Christian Staehelin, Hari B. Krishnan
Biochemical Journal 2015 v.470 pp. 263-274
Bradyrhizobium, Cupriavidus, Mesorhizobium, Sinorhizobium, bacterial infections, fimbriae, flavonoids, host plants, legumes, mechanism of action, mutants, nitrogen-fixing bacteria, nodulation, protein secretion, proteomics, symbiosis, type III secretion system
Rhizobia are nitrogen-fixing bacteria that establish a nodule symbiosis with legumes.

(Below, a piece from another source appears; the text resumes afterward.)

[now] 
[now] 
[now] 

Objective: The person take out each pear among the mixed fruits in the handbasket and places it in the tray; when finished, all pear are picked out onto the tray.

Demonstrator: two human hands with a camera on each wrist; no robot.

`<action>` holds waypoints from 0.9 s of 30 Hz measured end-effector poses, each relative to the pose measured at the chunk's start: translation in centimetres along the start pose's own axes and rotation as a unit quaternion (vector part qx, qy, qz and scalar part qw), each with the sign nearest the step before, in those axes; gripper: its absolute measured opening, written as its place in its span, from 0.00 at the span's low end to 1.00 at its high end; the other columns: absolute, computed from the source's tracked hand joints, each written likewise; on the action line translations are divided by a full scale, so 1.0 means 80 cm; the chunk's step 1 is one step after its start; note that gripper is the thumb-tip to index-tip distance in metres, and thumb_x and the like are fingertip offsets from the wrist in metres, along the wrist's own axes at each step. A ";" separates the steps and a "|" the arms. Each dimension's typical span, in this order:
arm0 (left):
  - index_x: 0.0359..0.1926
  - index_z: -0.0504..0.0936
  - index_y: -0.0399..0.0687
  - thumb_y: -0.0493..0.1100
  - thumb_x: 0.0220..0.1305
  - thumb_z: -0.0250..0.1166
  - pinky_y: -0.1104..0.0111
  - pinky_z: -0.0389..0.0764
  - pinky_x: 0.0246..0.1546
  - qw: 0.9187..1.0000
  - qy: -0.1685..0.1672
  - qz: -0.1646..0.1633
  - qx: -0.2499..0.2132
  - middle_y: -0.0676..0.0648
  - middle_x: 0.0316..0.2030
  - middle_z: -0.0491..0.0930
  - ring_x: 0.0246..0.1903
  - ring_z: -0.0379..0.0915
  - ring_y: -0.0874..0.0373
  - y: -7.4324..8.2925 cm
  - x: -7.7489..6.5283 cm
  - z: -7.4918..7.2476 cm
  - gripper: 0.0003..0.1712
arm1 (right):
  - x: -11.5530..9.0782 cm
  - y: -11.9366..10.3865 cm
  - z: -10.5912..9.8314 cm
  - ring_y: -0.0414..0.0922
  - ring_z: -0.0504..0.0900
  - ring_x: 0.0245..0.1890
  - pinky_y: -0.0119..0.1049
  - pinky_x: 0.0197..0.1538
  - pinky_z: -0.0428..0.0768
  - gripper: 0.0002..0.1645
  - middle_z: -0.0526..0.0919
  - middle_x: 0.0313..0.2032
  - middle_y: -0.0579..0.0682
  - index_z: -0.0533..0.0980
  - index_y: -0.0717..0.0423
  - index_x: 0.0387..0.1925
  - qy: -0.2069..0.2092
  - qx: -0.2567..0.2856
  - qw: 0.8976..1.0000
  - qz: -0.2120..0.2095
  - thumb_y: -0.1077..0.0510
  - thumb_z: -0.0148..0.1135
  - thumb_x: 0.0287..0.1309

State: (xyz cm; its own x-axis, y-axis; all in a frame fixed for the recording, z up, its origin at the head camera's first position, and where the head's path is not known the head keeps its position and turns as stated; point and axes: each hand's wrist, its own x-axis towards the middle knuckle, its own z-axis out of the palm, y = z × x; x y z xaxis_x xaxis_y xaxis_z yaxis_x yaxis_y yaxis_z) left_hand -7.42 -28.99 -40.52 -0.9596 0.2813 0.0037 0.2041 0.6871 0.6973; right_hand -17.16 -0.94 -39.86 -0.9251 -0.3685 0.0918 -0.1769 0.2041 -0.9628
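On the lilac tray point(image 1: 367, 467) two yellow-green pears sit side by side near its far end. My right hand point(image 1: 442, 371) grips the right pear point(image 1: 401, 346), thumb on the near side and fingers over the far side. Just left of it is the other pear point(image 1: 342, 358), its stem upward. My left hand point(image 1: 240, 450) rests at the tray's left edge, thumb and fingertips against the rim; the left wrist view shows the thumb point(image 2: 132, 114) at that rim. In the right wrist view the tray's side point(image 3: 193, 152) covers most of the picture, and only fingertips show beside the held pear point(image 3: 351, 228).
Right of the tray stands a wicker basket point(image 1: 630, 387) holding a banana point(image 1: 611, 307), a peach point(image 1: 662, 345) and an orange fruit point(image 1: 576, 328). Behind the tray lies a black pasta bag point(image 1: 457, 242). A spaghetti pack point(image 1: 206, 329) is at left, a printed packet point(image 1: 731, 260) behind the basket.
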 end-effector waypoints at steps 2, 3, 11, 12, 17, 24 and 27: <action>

Nodule formation is the result of a complex bacterial infection process, which depends on signals and surface determinants produced by both symbiotic partners. Among them, rhizobial nodulation outer proteins (Nops) play a crucial symbiotic role in many strain-host combinations. Nops are defined as proteins secreted via a rhizobial type 3 secretion system (T3SS). Functional T3SSs have been characterized in various rhizobial strains belonging to the genera Sinorhizobium, Bradyrhizobium, Mesorhizobium and Cupriavidus. Expression of Nops in rhizobia is usually induced by flavonoid signals of the host plant. Nops have been indentified using various genetic, biochemical, proteomic, genomic and experimental approaches. Certain Nops represent extracellular components of the T3SS, which are visible in electron micrographs as bacterial surface appendages called type 3 (T3) pili. Other Nops are T3 effector proteins that can be translocated via T3 pili into plant cells. Some rhizobial T3 effectors are structurally related to effectors of pathogenic bacteria, while others are specific for rhizobia. Once delivered to host cells, a set of rhizobial T3 effectors manipulate cellular processes to suppress plant defense responses against rhizobia. Other T3 effectors appear to promote symbiosis-related processes. Accordingly, mutant strains deficient in synthesis or secretion of T3 effectors show reduced symbiotic properties on certain host plants. On the other hand, direct or indirect recognition of T3 effectors by plant cells expressing specific resistance (R) proteins can result in effector triggered defense responses that negatively affect rhizobial infection and nodule formation. Hence, Nops are double-edged swords that may promote establishment of symbiosis with one legume (symbiotic factors) and impair symbiotic processes when bacteria are inoculated on another legume species (asymbiotic factors). In this present review, we provide an overview of our current understanding of Nops. We summarize their symbiotic effects, their biochemical properties and their possible modes of action. Finally, we discuss future perspectives in the field of T3 effector research.